Top of Exercise input

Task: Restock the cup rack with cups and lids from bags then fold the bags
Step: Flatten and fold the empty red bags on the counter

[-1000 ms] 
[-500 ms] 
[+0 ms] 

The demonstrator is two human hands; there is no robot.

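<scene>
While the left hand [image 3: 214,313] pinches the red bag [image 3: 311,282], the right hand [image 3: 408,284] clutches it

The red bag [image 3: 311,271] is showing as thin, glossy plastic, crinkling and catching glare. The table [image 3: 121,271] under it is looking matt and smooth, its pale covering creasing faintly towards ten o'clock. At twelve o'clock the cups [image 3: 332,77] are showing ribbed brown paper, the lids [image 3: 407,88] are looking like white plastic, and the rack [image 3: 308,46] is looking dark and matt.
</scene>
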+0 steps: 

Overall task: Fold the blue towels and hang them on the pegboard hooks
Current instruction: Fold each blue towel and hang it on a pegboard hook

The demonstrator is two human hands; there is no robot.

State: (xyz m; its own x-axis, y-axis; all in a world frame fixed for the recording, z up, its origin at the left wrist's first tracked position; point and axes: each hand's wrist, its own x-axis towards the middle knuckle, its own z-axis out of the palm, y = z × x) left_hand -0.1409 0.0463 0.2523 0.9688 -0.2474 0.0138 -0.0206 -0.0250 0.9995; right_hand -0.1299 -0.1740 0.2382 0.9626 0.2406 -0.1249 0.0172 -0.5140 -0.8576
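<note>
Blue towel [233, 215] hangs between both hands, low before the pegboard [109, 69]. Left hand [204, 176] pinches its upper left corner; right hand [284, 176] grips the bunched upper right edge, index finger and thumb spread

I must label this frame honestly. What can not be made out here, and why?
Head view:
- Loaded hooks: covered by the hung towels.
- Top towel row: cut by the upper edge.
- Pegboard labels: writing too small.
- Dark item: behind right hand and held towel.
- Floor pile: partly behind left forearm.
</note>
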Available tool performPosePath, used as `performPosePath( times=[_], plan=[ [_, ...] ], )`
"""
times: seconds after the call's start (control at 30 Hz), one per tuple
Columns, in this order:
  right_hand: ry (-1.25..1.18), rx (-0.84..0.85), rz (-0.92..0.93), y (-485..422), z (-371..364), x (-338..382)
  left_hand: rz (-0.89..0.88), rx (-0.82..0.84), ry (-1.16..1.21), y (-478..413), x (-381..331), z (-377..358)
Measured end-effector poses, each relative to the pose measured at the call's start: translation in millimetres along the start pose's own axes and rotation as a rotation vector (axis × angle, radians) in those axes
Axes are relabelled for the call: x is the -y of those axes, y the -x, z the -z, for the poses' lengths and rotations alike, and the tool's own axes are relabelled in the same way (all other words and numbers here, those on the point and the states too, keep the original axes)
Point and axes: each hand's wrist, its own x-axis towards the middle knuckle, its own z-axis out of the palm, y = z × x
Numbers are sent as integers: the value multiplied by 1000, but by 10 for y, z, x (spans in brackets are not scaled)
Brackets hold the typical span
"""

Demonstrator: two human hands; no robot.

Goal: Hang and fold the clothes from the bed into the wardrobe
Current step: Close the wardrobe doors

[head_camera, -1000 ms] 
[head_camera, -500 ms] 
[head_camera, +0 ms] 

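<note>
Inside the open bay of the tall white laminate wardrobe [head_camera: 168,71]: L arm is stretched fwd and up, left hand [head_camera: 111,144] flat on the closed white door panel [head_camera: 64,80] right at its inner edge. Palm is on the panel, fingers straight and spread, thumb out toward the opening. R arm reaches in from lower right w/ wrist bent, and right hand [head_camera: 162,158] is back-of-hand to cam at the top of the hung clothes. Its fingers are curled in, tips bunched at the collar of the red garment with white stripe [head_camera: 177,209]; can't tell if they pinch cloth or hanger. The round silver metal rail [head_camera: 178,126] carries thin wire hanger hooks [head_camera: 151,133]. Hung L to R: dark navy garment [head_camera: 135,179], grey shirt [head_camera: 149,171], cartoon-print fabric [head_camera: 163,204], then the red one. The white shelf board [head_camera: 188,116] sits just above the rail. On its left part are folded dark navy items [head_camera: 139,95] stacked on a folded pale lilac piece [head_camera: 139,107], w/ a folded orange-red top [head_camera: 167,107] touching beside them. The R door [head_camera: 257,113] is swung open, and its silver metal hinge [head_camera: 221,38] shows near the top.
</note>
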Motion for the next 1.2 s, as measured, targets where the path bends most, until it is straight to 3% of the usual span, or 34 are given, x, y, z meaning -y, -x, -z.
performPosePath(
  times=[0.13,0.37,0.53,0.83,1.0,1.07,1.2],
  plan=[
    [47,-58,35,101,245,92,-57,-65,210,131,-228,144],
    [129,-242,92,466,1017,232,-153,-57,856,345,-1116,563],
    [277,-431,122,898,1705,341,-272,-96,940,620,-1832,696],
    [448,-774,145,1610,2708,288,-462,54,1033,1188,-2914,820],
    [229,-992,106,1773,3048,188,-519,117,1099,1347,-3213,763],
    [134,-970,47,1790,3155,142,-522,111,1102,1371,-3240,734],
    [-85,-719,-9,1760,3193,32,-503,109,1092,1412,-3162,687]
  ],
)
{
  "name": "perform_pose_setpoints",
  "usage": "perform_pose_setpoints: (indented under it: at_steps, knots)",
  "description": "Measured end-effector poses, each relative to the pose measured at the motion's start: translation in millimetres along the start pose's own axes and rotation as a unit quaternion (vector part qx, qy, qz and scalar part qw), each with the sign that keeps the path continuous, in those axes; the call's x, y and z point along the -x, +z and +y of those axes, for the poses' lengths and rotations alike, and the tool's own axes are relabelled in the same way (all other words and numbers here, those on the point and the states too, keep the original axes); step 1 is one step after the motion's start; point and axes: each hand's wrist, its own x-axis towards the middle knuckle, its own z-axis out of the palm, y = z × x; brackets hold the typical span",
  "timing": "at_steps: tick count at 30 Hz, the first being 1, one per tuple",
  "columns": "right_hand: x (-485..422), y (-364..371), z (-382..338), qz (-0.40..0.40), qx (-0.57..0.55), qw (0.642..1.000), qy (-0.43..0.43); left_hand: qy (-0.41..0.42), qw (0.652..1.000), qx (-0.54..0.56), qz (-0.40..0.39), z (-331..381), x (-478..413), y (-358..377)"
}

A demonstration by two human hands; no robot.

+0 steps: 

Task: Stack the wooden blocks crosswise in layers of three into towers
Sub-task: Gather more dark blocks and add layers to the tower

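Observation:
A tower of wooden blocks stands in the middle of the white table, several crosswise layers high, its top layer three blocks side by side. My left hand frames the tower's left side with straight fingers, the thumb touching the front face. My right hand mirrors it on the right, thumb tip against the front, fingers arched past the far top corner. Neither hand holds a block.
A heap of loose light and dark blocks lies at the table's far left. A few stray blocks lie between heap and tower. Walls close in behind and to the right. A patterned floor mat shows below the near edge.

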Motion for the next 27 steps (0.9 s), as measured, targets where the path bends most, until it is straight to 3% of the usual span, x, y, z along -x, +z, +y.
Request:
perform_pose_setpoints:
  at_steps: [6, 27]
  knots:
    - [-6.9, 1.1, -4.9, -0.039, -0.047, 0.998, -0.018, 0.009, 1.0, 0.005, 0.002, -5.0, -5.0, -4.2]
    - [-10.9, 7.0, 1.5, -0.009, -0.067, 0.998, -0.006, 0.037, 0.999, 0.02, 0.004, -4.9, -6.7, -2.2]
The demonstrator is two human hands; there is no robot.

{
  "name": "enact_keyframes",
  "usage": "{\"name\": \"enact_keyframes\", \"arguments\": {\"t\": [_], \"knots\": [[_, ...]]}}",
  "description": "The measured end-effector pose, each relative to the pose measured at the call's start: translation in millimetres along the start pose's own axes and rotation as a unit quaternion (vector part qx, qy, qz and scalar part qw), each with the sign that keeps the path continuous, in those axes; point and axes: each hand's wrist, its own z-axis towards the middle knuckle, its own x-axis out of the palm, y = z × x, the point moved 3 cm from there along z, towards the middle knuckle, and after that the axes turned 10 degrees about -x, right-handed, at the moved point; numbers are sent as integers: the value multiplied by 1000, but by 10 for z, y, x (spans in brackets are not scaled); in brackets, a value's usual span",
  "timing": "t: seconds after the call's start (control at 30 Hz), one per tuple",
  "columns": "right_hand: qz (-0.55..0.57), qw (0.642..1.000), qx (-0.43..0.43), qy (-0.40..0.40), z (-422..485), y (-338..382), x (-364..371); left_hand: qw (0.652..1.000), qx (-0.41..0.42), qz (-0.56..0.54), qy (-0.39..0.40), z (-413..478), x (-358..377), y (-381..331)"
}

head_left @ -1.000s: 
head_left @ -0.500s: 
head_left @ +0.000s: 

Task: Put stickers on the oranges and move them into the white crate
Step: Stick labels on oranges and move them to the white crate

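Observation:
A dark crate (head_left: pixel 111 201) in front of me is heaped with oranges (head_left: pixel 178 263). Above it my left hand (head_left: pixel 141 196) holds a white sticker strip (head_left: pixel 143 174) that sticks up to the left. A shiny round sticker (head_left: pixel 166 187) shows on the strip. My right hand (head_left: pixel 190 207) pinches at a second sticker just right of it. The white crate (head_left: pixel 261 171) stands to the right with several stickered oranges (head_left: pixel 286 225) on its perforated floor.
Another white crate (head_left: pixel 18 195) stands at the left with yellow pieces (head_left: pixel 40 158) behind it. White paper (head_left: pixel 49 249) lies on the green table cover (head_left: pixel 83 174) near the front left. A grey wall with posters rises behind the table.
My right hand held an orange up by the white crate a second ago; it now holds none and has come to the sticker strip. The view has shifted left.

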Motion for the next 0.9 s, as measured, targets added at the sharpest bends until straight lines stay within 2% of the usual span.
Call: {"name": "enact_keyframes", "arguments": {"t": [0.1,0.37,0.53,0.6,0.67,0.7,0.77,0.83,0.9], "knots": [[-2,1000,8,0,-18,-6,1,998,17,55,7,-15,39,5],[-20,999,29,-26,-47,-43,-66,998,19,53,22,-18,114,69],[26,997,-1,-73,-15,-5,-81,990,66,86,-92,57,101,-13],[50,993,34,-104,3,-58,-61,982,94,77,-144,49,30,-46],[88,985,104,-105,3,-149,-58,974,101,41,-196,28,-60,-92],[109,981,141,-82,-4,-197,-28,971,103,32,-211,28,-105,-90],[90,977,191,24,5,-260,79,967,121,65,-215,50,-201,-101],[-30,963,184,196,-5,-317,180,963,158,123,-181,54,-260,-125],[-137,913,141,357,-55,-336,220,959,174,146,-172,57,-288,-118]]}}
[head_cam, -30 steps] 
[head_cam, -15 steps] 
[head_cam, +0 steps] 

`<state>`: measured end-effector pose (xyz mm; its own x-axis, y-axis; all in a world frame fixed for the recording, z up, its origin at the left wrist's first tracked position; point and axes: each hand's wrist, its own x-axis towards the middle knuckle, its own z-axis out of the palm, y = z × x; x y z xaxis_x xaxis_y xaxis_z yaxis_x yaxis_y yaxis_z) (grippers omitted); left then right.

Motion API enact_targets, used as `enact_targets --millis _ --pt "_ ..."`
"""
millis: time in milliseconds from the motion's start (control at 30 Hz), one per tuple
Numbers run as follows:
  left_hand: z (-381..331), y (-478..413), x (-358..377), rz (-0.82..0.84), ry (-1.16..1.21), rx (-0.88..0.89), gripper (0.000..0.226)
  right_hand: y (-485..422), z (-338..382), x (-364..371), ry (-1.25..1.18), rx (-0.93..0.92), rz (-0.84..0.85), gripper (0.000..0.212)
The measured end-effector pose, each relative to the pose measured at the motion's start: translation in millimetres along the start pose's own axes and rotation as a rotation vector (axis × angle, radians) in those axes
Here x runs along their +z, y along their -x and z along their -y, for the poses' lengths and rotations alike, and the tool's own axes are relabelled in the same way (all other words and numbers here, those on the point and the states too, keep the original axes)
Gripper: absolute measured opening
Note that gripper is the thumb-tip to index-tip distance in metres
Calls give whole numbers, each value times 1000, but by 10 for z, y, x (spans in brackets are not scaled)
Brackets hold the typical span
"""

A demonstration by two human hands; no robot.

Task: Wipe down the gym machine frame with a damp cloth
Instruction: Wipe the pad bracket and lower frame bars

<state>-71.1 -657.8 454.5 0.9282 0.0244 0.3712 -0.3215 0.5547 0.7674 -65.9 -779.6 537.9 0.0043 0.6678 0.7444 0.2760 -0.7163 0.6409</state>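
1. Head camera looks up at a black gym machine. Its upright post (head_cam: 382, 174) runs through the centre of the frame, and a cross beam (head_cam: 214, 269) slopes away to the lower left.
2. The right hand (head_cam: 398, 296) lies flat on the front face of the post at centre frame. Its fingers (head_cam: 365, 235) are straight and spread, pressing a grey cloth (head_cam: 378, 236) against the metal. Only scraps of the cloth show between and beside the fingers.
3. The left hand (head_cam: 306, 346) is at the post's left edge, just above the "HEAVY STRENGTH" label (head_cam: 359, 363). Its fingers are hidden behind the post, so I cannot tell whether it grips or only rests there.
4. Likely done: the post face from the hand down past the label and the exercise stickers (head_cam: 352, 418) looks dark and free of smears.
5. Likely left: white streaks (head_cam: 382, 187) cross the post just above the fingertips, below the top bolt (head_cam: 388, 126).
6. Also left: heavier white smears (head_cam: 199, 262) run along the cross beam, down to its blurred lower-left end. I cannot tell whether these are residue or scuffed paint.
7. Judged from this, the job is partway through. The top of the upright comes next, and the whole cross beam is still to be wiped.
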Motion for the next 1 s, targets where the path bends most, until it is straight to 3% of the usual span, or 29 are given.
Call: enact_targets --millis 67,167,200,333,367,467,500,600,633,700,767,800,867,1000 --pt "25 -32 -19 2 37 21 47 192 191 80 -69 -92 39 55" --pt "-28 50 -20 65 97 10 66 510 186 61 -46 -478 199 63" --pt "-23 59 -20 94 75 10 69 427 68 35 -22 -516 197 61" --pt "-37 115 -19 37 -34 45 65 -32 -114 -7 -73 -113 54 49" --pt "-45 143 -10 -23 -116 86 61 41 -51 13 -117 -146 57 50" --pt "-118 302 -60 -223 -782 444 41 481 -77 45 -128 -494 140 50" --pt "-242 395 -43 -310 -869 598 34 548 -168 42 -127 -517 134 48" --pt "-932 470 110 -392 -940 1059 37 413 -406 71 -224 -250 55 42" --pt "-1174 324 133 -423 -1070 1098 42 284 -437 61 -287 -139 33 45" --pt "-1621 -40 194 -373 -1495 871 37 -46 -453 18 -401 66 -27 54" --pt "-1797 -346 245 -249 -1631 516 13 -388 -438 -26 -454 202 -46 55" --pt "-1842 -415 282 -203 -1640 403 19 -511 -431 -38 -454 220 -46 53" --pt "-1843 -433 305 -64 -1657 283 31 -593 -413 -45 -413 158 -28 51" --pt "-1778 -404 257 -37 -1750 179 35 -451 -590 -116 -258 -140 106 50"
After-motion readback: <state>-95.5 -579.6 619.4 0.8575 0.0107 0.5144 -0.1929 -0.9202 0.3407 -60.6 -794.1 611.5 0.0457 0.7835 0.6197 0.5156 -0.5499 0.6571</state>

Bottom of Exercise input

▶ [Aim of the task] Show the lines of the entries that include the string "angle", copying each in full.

▶ [Exercise result]
Measured end-effector poses, each relative to the pose measured at the call's start: translation in millimetres along the start pose's own axes and rotation as a rotation vector (axis × angle, radians) in those axes
The measured end-effector pose, each relative to the pose measured at the motion's start: translation in millimetres along the start pose's own axes and rotation as a rotation vector (axis × angle, radians) in those axes

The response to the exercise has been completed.